Ausserdem hob der Gerichtshof ein Urteil auf, mit dem er dem sozialistischen Präsidenten Nicolás Maduro Sondervollmachten im Kampf gegen Terrorismus und organisiertes Verbrechen zuerkannt hatte.
Zuvor hatte der Nationale Sicherheitsrat unter Vorsitz von Maduro eine Überprüfung der international scharf kritisierten Urteile gefordert. Damit bekommt das von der Opposition dominierte Parlament seine Kompetenzen zurück. Allerdings hatte Maduro zuletzt ohnehin mit Dekreten regiert - und das Gericht viele Parlamentsentscheidungen annulliert.

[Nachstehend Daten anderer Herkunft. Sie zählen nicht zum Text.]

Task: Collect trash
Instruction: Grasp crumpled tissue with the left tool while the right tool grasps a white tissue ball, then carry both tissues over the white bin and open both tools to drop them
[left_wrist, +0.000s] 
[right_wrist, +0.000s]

Der ungewöhnliche Vorgang eines Zurückruderns zeugt auch von grosser Uneinigkeit im Machtapparat der seit 1999 regierenden Sozialisten. Die Opposition hatte von einem «Staatsstreich» gesprochen, die Urteile Nr. 155 und Nr. 156 würden den Weg in Richtung Diktatur ebnen. Für Samstag waren trotz der neuen Wende Massendemonstrationen gegen die jüngste Eskalation geplant.
Das Land mit den grössten Ölreserven der Welt ist unter Maduro in eine dramatische Versorgungskrise gerutscht. Die Inflation ist die höchste der Welt.
Maduro macht für den Mangel an Lebensmitteln, Brot und Medikamenten einen «Wirtschaftskrieg» des Auslands verantwortlich und bat zuletzt sogar die Vereinten Nationen um die Lieferung von Medizin. Wegen der Geldentwertung des Bolívar können in Dollar und Euro abgerechnete Importe kaum noch bezahlt werden.
Die Opposition hatte die Parlamentswahl im Dezember 2015 mit Zweidrittel-Mehrheit gewonnen. Mit Hilfe des von den Sozialisten kontrollierten Gerichtshofes wurden Parlamentsentscheidungen aber häufig annulliert und Maduro regierte mehr und mehr mit Notstandsdekreten.
Der Sicherheitsrat betonte nach der Sitzung am Samstagmorgen, Ziel sei es, die «institutionelle Stabilität und das Gleichgewicht der staatlichen Gewalten» aufrechtzuerhalten. Dies war auch eine Reaktion auf die massive Kritik der Generalstaatsanwältin Luisa Ortega Díaz, die das Urteil öffentlich als «Verfassungsbruch» angeprangert hatte.
«Als oberste Repräsentantin des Ministerio Público, im Namen von 10'000 Mitarbeitern und fast 3000 Staatsanwälten, die in unabhängiger Weise ihre Aufgaben erfüllen, rufe ich zum Nachdenken auf, damit der demokratische Weg gewählt wird, dass die Verfassung respektiert wird», hatte Ortega Díaz betont.
Der Gerichtshof hatte am Mittwoch mit Urteil 156 der Nationalversammlung ihre Kompetenzen entzogen und auf sich selbst übertragen. Ausserdem hatte das Gericht einen Tag zuvor bereits die Immunität der Abgeordneten aufgehoben. Nun wurden diese beiden scharf kritisierten Urteile wieder kassiert.
Der Gerichtshof, der von einem vorbestraften Sozialisten geführt wird, warf dem Parlament Respektlosigkeit und unzureichende Zusammenarbeit mit den anderen Staatsgewalten vor. Das Parlament nannte dies einen «Staatsstreich» und sieht Maduro dabei als Treiber. Parlamentspräsident Julio Borges warnte deshalb vor einer Diktatur Maduros.
Als Folge des Urteils hätte der auch in eigenen Reihen umstrittene Nachfolger des 2013 verstorbenen Hugo Chávez eine enorme Machtfülle bekommen. Es ist aber unklar, ob zum Beispiel das Militär noch komplett hinter ihm steht.
Das Land verfügt über die grössten Ölreserven der Welt und ist eine wichtige Regionalmacht in Südamerika. Zunächst hatte der 54-Jährige das Urteil verteidigt: «Die Revolution wird sich konsolidieren», sagte Maduro. Er bezeichnete die Opposition als «rechte Putschisten», die hätten schon Champagner kaltgestellt.
Unterdessen kam es in Caracas zu Repressalien und Festnahmen bei Protesten. Eine Rundfunkjournalistin wurde von bewaffneten Polizisten angegriffen, zu Boden geworfen und weggeschleppt. Sie wollte vor dem Gerichtshof über die Lage berichten. Die Venezolanerin arbeitet für den kolumbianischen Sender Caracol. Die Regierung in Bogotá verurteilte den Angriff scharf.
In der Rangliste der Pressefreiheit lag Venezuela 2016 auf Platz 139 von 180 - im Februar wurde wegen missliebiger Berichte der US-Sender CNN abgeschaltet.